Back in 2006 Martin led the campaign which successfully saved Cheltenham’s maternity ward and warned that centralisation of acute services like neonatal intensive care posed a long-term threat to a full-service A&E at Cheltenham.  Martin has always believed that a town of nearly 120,000 people needs key services like maternity and A&E in its own district general hospital and was concerned at the drip-drip-drip shift in services to Gloucester.  In 2011 children’s emergency assessments shifted to Gloucester and in 2012 Gloucester was chosen as the county’s centre for major trauma care (such as serious motorway accidents) but still we were told A&E was safe.

Then in 2013, in the middle of an an NHS reorganisation, Gloucestershire Hospitals Trust suddenly asked for Cheltenham A&E to be downgraded at night with ambulance admissions going to Gloucester. The trust claimed this was because they hadn’t been able to recruit the 20 consultants needed to fully staff two full A&E departments in Cheltenham and Gloucester and it would be safer to downgrade Cheltenham.  Martin was the only local MP present at the critical meeting and the only one to submit evidence based on academic medical and social research that the downgrade would be socially divisive and dangerous for higher risk groups in Cheltenham including:

  • those with particularly urgent conditions such as asthma, perforated ulcers and acute peritonitis
  • elderly people at risk of falls in Charlton Kings
  • children at higher risk of emergency admissions from neighbourhoods including Hester’s Way, Springbank, Whaddon and St.Peter’s.

As a councillor today he is demanding more data on A&E performance as a member of the county Health Overview & Scrutiny Commitee.  So far this has shown Gloucester A&E unable to cope repeatedly failing its government waiting time targets and in October 2020, during the temporary closure of Cheltenham A&E outright, leaving 16 ambulances backed up in a queue outside.

One committee of councillors could have influenced the decision and Cheltenham LibDem councillors Klara Sudbury and Iain Dobie asked the Health and Care Overview and Scrutiny Committee to vote for it to be made temporary at least.  The only Cheltenham Conservative councillor present helped to defeat their motion, voting for the downgrade to be permanent instead.

In 2016, it was revealed that Gloucestershire Hospitals Trust was facing a serious financial deficit.  Liberal Democrats in Cheltenham and in Parliament backed a substantial boost to NHS funds from a 1p increase in income tax but all local Conservative MPs backed the Chancellor’s spending plans which continue to starve the NHS of the funds it needs to restore services like Cheltenham’s A&E to full health.

The latest battle

It’s now clear that the local Hospitals Trust had never really tried recruit 20 consultants in 2013 and were told by local medical training chiefs that their supervision of junior doctors was inadequate.
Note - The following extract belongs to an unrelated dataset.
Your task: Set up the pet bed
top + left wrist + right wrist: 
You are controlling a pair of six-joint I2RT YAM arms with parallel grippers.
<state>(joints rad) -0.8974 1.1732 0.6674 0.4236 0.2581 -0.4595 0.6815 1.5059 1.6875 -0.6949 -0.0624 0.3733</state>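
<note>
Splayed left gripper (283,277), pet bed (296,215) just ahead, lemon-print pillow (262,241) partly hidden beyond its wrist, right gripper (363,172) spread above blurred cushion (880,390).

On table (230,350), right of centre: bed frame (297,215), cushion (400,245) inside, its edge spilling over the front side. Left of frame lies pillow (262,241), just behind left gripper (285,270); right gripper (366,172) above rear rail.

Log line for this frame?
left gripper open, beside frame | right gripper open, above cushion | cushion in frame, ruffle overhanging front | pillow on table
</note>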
Comparisons with neighbouring NHS trusts showed they had all managed to recruit a nearly full complement of consultants.  Despite the ongoing crisis at Gloucester A&E, the Trust have not prepared any plan to return Cheltenham to a fully functioning Type 1 A&E.
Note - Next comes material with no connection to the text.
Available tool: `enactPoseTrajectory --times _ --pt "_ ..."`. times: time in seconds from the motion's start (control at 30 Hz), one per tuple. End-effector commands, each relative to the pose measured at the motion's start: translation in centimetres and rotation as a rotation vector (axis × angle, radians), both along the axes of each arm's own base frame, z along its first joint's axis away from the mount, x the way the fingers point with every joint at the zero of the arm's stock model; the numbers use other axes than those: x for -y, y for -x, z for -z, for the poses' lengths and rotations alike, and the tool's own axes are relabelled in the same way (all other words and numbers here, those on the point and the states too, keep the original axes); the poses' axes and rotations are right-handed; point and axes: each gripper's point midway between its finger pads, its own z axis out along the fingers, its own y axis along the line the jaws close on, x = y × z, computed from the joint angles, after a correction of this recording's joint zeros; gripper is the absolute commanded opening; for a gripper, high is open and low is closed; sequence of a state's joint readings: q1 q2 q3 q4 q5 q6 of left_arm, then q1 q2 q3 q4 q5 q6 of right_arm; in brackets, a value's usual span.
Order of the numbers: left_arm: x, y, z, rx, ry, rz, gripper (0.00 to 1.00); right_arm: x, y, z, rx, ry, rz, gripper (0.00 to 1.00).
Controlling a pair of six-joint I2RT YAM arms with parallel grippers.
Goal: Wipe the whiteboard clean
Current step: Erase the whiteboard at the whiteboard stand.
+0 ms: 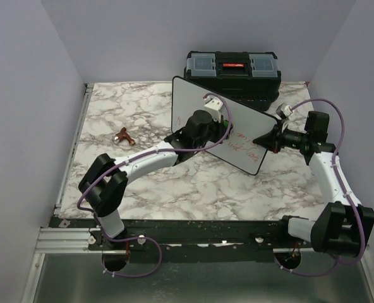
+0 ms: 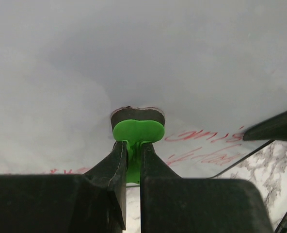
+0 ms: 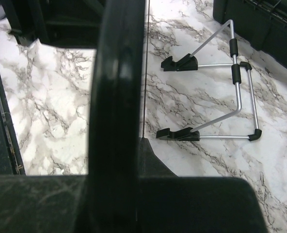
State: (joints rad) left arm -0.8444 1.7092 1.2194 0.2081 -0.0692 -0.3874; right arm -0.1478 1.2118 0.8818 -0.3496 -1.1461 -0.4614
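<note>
The whiteboard (image 1: 193,95) stands tilted in the middle of the marble table, with red writing (image 1: 247,144) on its lower right part. My left gripper (image 2: 134,145) is shut on the green eraser (image 2: 137,132), whose dark pad presses against the board's white face (image 2: 134,58) just left of the red lines (image 2: 201,145). My right gripper (image 1: 267,140) is shut on the board's right edge. In the right wrist view the board shows edge-on as a dark bar (image 3: 117,73) running between the jaws.
A black toolbox (image 1: 232,68) with a red latch sits at the back behind the board. A small brown-red object (image 1: 124,134) lies on the table to the left. A wire stand (image 3: 216,102) with black feet rests on the marble behind the board.
</note>
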Motion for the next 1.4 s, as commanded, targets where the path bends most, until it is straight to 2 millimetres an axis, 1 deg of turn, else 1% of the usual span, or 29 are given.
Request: enactPoseTrajectory --times 0.0,0.03,0.1,0.23,0.37,0.5,0.6,0.77,0.83,0.93,1.07,1.13,1.2,1.3,1.37 --pt "0.1 -2.9 -9.2 0.191 0.144 -0.060 0.00 -2.8 3.8 -1.2 -0.093 -0.130 -0.162 0.01" --pt "0.5 -2.6 -9.1 0.187 0.145 -0.053 0.00 -2.8 3.8 -1.2 -0.094 -0.131 -0.161 0.01" --pt "1.3 -2.2 -7.8 0.162 0.136 -0.036 0.00 -2.8 3.8 -1.1 -0.096 -0.131 -0.162 0.01" --pt "2.7 -0.8 -3.9 0.088 0.120 -0.010 0.00 -2.8 3.8 -1.1 -0.094 -0.130 -0.162 0.00" --pt "3.5 0.8 -0.1 0.023 0.095 0.000 0.00 -2.8 3.8 -1.1 -0.095 -0.131 -0.161 0.00" --pt "3.7 2.1 3.0 -0.026 0.062 -0.008 0.00 -2.8 3.8 -1.1 -0.096 -0.132 -0.163 0.01" --pt "3.5 2.5 5.1 -0.050 0.022 -0.030 0.00 -2.8 3.8 -1.2 -0.094 -0.132 -0.163 0.01" --pt "2.8 2.9 7.3 -0.086 -0.016 -0.073 0.00 -2.8 3.9 -1.2 -0.092 -0.132 -0.164 0.00" --pt "2.4 2.8 7.6 -0.083 -0.024 -0.088 0.00 -2.8 3.9 -1.3 -0.091 -0.132 -0.164 0.01" --pt "1.2 1.5 6.5 -0.056 -0.032 -0.119 0.00 -2.8 3.9 -1.3 -0.090 -0.132 -0.164 0.01" --pt "-1.1 -1.3 3.7 -0.005 -0.021 -0.171 0.00 -2.8 3.9 -1.3 -0.088 -0.133 -0.166 0.01" --pt "-2.0 -2.6 2.0 0.024 -0.008 -0.191 0.00 -2.8 3.9 -1.3 -0.088 -0.133 -0.166 0.01" --pt "-2.7 -3.5 0.3 0.050 0.004 -0.200 0.00 -2.8 3.9 -1.4 -0.087 -0.131 -0.164 0.01" --pt "-2.9 -4.1 -1.6 0.084 0.019 -0.198 0.00 -2.8 3.9 -1.3 -0.088 -0.132 -0.164 0.00" --pt "-2.6 -4.1 -2.7 0.098 0.036 -0.184 0.00 -2.8 3.9 -1.3 -0.091 -0.132 -0.164 0.01"
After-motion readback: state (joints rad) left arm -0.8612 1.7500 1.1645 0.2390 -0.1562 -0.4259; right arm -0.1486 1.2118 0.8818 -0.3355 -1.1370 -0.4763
Now we have fresh proposals from the trust – this time presented in the middle of a pandemic with many temporary measures in place and a crisis at Gloucester A&E.  They include centralising yet more services in Gloucester including acute medical care (closing the 24 bed unit in Cheltenham), vascular surgery and emergency general surgery (a proposal suddenly shelved just before the last general election in 2019 when it proved hugely controversial amongst many clinicians).

This would be the biggest downgrade of Cheltenham General Hospital in its history, making it no more than a satellite of Gloucestershire Royal, and not providing the full service close to home that a town of 120,000 people deserves.  An all on the watch of a Conservative MP and government who wouldn’t give the NHS the funds it needed to take the pressure of local Trusts like ours and allow them to develop strategies for more generous and local care.